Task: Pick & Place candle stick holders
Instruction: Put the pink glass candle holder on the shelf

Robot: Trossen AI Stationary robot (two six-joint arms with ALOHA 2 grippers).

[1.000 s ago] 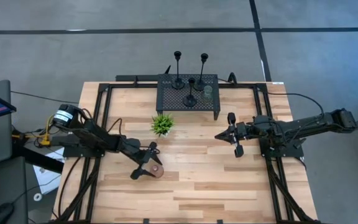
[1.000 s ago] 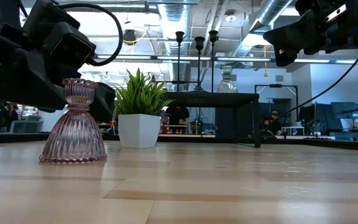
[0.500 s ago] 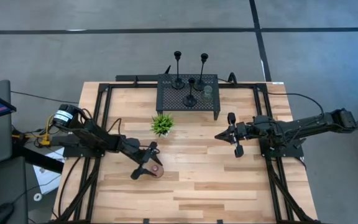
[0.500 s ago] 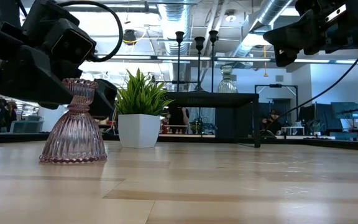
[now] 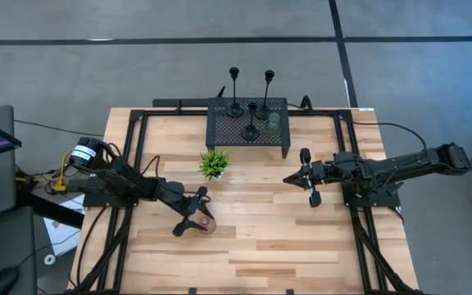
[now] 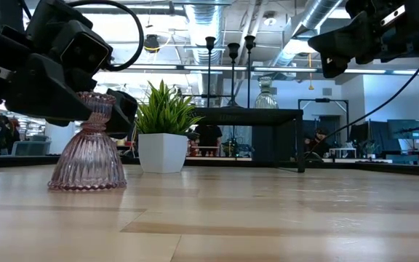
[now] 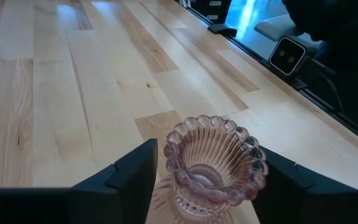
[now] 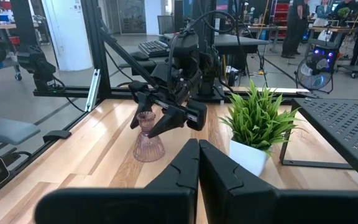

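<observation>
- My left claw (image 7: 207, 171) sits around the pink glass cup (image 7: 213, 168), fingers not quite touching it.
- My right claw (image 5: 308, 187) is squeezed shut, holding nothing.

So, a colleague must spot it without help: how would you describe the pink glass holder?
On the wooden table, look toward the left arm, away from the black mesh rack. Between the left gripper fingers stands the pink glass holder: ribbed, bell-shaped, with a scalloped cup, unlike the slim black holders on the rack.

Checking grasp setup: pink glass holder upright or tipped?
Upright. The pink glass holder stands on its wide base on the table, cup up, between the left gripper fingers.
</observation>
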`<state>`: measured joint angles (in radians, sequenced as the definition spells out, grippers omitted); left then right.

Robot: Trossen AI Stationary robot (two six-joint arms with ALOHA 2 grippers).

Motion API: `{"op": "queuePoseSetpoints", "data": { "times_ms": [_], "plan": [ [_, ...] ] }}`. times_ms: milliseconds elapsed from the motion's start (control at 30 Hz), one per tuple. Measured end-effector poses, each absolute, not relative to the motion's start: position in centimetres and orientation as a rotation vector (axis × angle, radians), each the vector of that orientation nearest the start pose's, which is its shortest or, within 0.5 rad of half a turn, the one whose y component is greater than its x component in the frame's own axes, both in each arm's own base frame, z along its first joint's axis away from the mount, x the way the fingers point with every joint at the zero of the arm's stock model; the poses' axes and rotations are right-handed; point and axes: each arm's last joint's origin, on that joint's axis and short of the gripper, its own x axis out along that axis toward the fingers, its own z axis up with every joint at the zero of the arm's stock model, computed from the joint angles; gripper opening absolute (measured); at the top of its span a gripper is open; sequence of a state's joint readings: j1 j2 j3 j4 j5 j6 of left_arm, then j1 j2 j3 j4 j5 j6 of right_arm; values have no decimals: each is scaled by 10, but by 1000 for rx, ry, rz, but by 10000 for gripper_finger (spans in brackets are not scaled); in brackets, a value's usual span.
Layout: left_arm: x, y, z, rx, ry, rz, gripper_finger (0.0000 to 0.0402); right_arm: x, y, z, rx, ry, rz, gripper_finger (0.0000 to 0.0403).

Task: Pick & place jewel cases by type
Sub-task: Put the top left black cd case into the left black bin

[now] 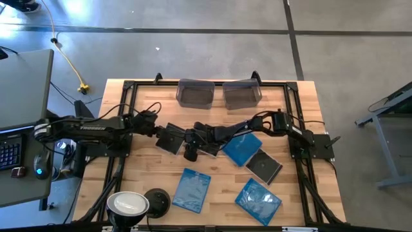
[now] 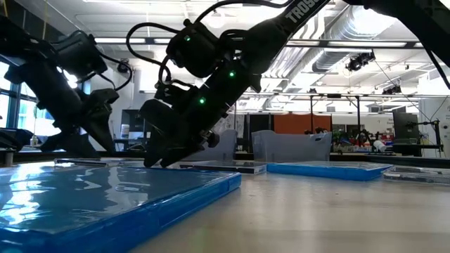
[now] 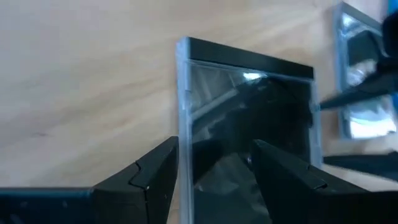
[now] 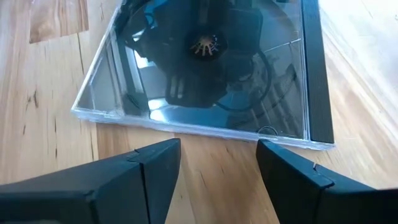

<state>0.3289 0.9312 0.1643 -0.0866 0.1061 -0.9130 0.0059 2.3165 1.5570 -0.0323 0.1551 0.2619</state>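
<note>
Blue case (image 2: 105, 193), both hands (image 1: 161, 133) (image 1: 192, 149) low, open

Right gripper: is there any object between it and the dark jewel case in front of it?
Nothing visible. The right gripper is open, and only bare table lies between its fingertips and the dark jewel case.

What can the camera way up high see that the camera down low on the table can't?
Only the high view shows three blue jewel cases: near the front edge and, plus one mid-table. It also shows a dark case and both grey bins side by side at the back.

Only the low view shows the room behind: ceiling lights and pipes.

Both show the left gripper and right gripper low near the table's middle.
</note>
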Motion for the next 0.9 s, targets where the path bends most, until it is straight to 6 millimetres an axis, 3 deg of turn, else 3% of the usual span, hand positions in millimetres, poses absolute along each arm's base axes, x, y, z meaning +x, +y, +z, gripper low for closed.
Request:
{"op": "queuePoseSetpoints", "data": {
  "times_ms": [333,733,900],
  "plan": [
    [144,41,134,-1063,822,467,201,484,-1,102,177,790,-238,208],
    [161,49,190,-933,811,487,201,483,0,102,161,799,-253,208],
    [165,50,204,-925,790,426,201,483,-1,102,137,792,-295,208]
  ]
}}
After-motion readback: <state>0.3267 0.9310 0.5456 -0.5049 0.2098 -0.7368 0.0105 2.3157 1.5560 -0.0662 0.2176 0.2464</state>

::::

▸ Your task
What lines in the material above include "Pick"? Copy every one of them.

▸ Answer to the problem
Task: Pick & Place candle stick holders
Task: Pick & place jewel cases by type

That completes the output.